For years, Israel and the US have been dreaming of an agreement between Israel and Saudi Arabia. Three years ago, Saudi Arabia participated in the negotiations on the Abraham Accords, but then withdrew. Israel eventually signed the accords with the UAE and Bahrain.
In the past year, the US administration has made feverish efforts to forge relations between Israel and Saudi Arabia, but the latter has played very hard to get, and the matter has remained a question that the rulers of the respective countries prefer to avoid. That is, until US President Joe Biden’s remark the other week to contributors to his re-election campaign.
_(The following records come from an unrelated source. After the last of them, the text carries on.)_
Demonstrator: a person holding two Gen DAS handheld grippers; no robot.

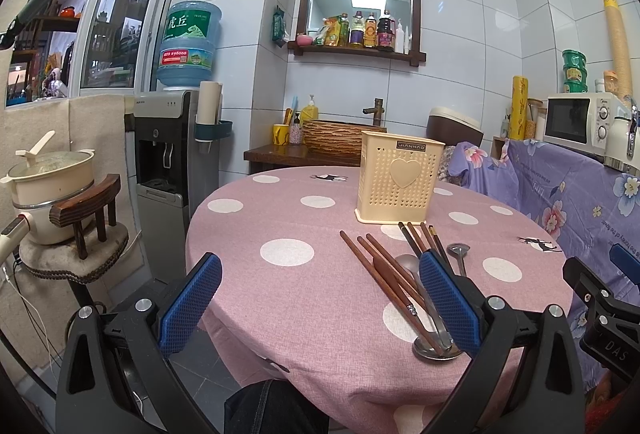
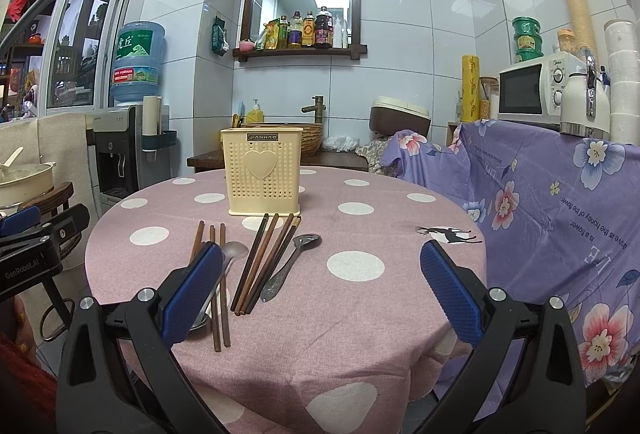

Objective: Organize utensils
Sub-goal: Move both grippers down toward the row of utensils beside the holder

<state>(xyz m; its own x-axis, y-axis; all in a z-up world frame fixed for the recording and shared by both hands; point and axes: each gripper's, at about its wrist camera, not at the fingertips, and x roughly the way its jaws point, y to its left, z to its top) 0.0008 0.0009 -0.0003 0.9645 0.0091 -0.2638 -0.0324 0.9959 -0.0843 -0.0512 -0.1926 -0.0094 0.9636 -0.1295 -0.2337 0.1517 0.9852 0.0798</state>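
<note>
A cream perforated utensil holder [image 1: 398, 180] with a heart on its front stands upright on the pink polka-dot table [image 1: 280, 218]; it also shows in the right wrist view [image 2: 264, 172]. In front of it lie two bunches of brown chopsticks [image 2: 266, 262] [image 2: 218, 282] and metal spoons [image 2: 290, 266] [image 2: 230, 254]. In the left wrist view the chopsticks [image 1: 384, 274] and a spoon [image 1: 436, 348] lie beside my right finger. My left gripper [image 1: 320, 306] is open and empty above the table's near edge. My right gripper [image 2: 322, 294] is open and empty above the utensils' near ends.
A purple flowered cloth [image 2: 560, 214] covers a counter at the right, with a microwave [image 2: 534, 90] and a white jug on it. A water dispenser [image 1: 168, 138] and a pot on a stool [image 1: 52, 190] stand at the left. A sink counter [image 1: 304, 150] is behind the table.
</note>
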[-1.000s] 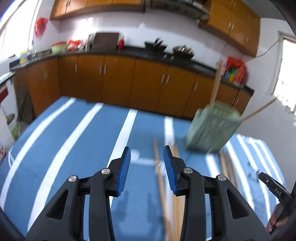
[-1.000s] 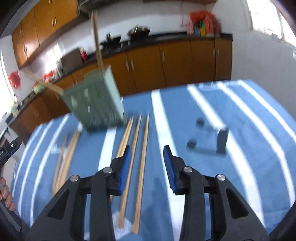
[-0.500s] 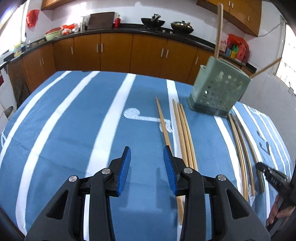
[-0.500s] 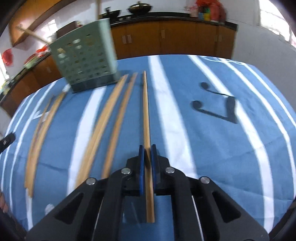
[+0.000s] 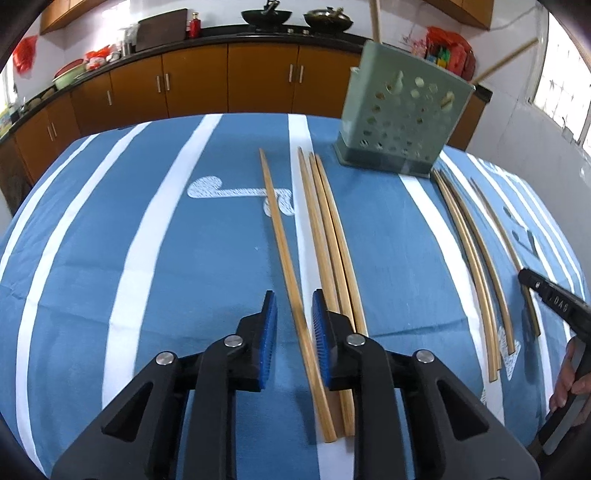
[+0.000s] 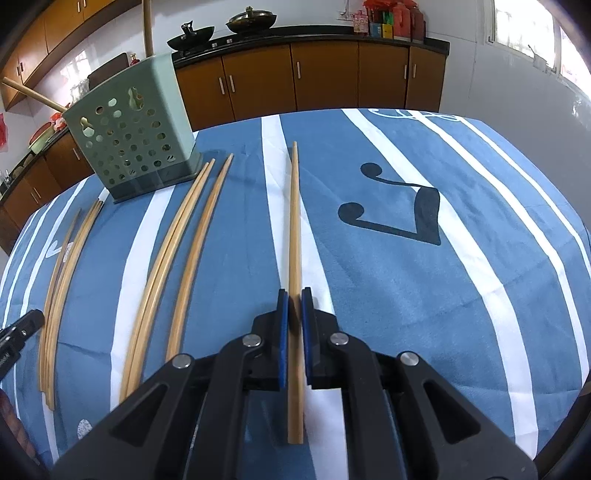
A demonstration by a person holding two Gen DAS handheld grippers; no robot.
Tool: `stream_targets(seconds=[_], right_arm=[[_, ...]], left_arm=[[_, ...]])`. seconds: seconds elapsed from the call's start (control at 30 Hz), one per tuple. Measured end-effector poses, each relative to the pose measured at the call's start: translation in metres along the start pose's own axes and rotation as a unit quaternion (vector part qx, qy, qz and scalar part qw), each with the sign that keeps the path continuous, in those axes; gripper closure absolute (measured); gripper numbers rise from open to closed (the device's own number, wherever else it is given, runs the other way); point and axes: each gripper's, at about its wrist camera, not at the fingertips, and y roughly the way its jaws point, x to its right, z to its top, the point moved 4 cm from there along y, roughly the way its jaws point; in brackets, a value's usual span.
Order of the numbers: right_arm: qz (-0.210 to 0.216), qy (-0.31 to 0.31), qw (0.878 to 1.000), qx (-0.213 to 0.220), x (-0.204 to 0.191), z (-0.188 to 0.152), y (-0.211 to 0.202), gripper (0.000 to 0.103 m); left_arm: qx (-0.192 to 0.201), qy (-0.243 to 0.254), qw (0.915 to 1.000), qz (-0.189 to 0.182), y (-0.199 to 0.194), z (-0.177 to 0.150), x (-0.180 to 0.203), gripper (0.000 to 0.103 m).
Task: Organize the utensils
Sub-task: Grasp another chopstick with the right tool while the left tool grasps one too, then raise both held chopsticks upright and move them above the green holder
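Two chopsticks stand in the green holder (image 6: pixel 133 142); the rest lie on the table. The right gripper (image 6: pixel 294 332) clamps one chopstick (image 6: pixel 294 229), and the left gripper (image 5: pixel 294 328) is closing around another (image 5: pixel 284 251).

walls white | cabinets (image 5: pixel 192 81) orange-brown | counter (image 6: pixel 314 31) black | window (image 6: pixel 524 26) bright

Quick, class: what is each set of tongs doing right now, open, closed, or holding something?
Left tongs: closing around a single wooden chopstick lying on the tablecloth, pads not yet pressing it.
Right tongs: closed on the lone chopstick.
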Motion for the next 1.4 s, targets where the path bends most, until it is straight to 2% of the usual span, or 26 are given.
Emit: stream_targets(seconds=[0.17, 0.5, 0.67, 1.03, 1.23, 1.4], right_arm=[[-0.001, -0.007, 1.0, 0.002, -0.001, -0.001, 0.0, 0.095], [0.007, -0.027, 1.0, 0.005, -0.011, 0.01, 0.009, 0.095], [0.003, -0.029, 1.0, 0.008, -0.01, 0.018, 0.015, 0.094], [0.007, -0.022, 1.0, 0.008, -0.008, 0.017, 0.015, 0.094], [0.005, -0.025, 1.0, 0.008, -0.008, 0.017, 0.016, 0.093], [0.006, -0.025, 1.0, 0.008, -0.008, 0.018, 0.016, 0.093]], left_arm=[[0.001, 0.011, 0.9997, 0.02, 0.005, -0.002, 0.003, 0.094], [0.006, -0.022, 0.9984, 0.053, 0.016, 0.018, -0.034, 0.096], [0.012, -0.032, 0.9989, 0.033, 0.018, 0.022, -0.043, 0.095], [0.011, -0.031, 0.9988, 0.036, 0.019, 0.022, -0.042, 0.094], [0.013, -0.05, 0.9986, 0.016, 0.019, 0.022, -0.048, 0.094], [0.014, -0.052, 0.9985, 0.014, 0.019, 0.022, -0.048, 0.094]])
"There’s a rapprochement maybe under way," Biden said, but gave no further details. Meanwhile, "The New York Times" published details of the deal being put together, and US media were inundated with reports attempting to follow the diplomatic contacts.
According to these reports, Saudi Arabia is linking normalization with Israel to substantial demands from the US. The first is a civilian nuclear facility capable of enriching uranium. The Saudis also want a defense pact with the US, because of their fears of Iran, and the sale to it of F-35 combat aircraft. As far as Israel is concerned, they are demanding progress on the Palestinian issue, involving a halt to construction in Judea and Samaria for an extended period, and even a commitment to refrain from annexation of territory.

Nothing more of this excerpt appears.